It would be very helpful to reorganize the manager code as described in 4005 in order to make progress on this possible solution. Implementing 4005 would be a nice improvement to the maintainability of the Accumulo manager even if this solution is not pursued.

These functional services depend on each other. For example the tablet management functionality finds tablets that needs to compact and then passes that information to the compaction coordinator. If a distributed manager, this could happen in the following way

Tablet management service 1 (TS1) running on manager process 1 (MP1) is scanning a subset of the metadata table and finds a tablet that needs compaction.
TS1 passes this tablet to compaction coordinator service 1 (CCS1) running in the same process.
CCS1 examines the tablet and determines that the queue for that compaction is owned by compaction coordinator service 2 (CCS2). CCS2 is running in manager process 2 (MP2)
CCS1 sends an RPC to CCS2 asking it add a compaction job to a queue it owns

In the example above when TS1 only interacts with CCS1, it does not know or care that CCS1 passed data to CCS2 running in another manager process. This illustrates the concept that each functional service knows how to distribute itself. Below is another example of how this could work.

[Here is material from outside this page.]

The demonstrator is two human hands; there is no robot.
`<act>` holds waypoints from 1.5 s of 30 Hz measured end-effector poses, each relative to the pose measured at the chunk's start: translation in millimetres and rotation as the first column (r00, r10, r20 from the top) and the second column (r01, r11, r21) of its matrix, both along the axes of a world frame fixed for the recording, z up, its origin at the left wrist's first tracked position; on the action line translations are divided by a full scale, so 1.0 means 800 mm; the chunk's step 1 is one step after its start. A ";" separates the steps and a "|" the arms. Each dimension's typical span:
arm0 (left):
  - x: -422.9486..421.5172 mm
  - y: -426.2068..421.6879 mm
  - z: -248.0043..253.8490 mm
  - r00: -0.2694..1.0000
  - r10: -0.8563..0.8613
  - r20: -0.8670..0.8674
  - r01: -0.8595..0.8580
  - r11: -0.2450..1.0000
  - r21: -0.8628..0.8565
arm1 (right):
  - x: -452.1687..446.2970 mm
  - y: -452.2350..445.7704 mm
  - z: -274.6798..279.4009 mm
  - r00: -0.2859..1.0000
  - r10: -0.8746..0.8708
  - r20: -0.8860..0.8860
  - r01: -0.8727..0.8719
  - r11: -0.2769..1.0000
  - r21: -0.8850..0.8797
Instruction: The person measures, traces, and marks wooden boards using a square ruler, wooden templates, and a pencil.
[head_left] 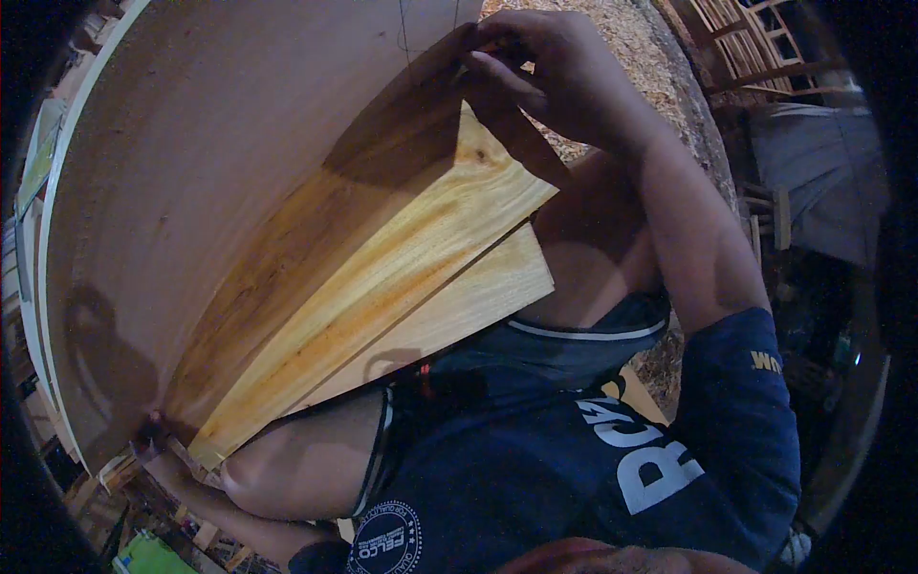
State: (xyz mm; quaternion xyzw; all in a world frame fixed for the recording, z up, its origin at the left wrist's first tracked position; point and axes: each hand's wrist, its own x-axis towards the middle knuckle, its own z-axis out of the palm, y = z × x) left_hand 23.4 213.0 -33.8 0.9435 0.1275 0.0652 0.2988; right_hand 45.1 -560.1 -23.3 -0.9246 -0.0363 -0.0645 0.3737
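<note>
A long brown wood strip (277, 244) curves from upper middle to lower left. My right hand (521, 62) is closed at its upper end, thumb and fingers pinching near the tip. At the lower end is my left hand (156, 442), small and dark in view, with its fingertips against the strip's narrow end. Beside the strip lies a yellow-streaked board (382, 263), tapering toward the lower left. A paler board (469, 292) is next to it, over my lap, with a thin dark gap between them.
A large pale brown curved panel (191, 124) fills the upper left, with shadows on it. Wood shavings (626, 43) lie at the top. Slatted wood (755, 38) and grey sheeting (813, 172) are at right; something green (148, 555) is at bottom left.
</note>
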 end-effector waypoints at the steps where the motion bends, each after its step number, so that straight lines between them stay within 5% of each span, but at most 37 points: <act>1: -0.002 0.014 -0.010 0.998 -0.063 0.004 0.062 0.990 0.130 | -0.002 -0.003 -0.004 1.000 0.005 0.001 -0.005 1.000 0.010; 3: -0.002 0.031 -0.014 0.996 -0.092 -0.010 0.092 0.981 0.171 | -0.003 -0.001 -0.002 1.000 0.014 0.003 -0.014 1.000 0.027; 5: -0.003 0.032 -0.006 0.999 -0.026 -0.038 0.026 1.000 -0.001 | -0.003 -0.001 -0.002 1.000 0.018 0.007 -0.018 0.999 0.036; 10: -0.001 0.029 -0.016 0.990 -0.120 0.070 0.107 0.981 0.162 | -0.001 -0.005 -0.003 0.998 0.050 0.039 -0.049 0.998 -0.028; 14: -0.004 -0.061 0.012 0.997 0.064 0.041 -0.060 0.994 -0.087 | 0.000 -0.003 -0.002 1.000 0.026 0.006 -0.026 0.999 -0.025; 17: -0.004 -0.016 0.000 0.997 0.055 0.050 -0.046 0.983 -0.178 | -0.003 0.007 0.009 0.997 -0.039 -0.073 0.041 0.999 0.027; 21: -0.001 -0.006 0.001 1.000 -0.009 0.005 0.009 1.000 0.022 | 0.000 0.004 -0.005 0.997 0.011 -0.079 0.004 0.983 0.183; 24: -0.005 -0.060 0.019 0.998 0.056 0.007 -0.056 0.998 -0.016 | -0.003 0.005 -0.002 0.999 0.036 -0.031 -0.029 0.977 0.214; 27: -0.003 -0.037 0.008 0.999 0.016 0.045 -0.016 1.000 -0.008 | 0.001 0.000 -0.006 0.994 0.059 0.094 -0.052 0.996 -0.078; 35: 0.001 -0.039 0.015 0.997 0.075 -0.032 -0.075 0.997 0.002 | 0.003 -0.003 -0.016 0.984 0.046 0.172 -0.035 0.997 -0.064; 39: 0.001 0.033 -0.009 0.997 -0.055 0.048 0.057 0.998 -0.032 | 0.003 -0.002 -0.009 0.986 0.072 0.151 -0.053 0.990 -0.127; 42: 0.003 0.005 0.002 0.999 -0.030 -0.011 0.030 0.999 -0.015 | 0.001 0.002 -0.014 0.983 0.104 0.154 -0.119 0.988 0.097; 45: 0.004 -0.005 0.007 0.998 -0.013 -0.059 0.014 1.000 0.021 | 0.002 -0.002 -0.010 0.984 0.098 0.152 -0.096 0.995 -0.021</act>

A user initiated compaction is running in FATE instance 2 (FATE2), which is running in MP2.
The fate operation has selected files on each tablet and notifies the tablet management service 2 TS2 to example tablets in range X,Y for table Z.
TS2 looks at the request and determines that TS3 is responsible for that range.
TS2 send and RPC to TS3 running on MP3 to examine range X,Y for table Z.
TS3 finds multiple tablets that need to compact and notifies CCS3

Its also possible that some service in the manger will not distribute. In this case each manager process could still have an instance of that service that always forwards to the single instance. For example assume that compaction coordinate was not a distributed service. One possible way to implement this would be to have an instance of the compaction coordinator service that just forwards. For example assume that the compaction coordination service is only running in one manager process, MP2. Then the following could happen.

TS1 running on MP1 finds a tablet that needs compaction.
TS1 passes this tablet to CCS2 running in the same process.
CCS2 does not do anything itself, it forwards everything to CCS1. All CCS2 know how to do is find the primary and forward.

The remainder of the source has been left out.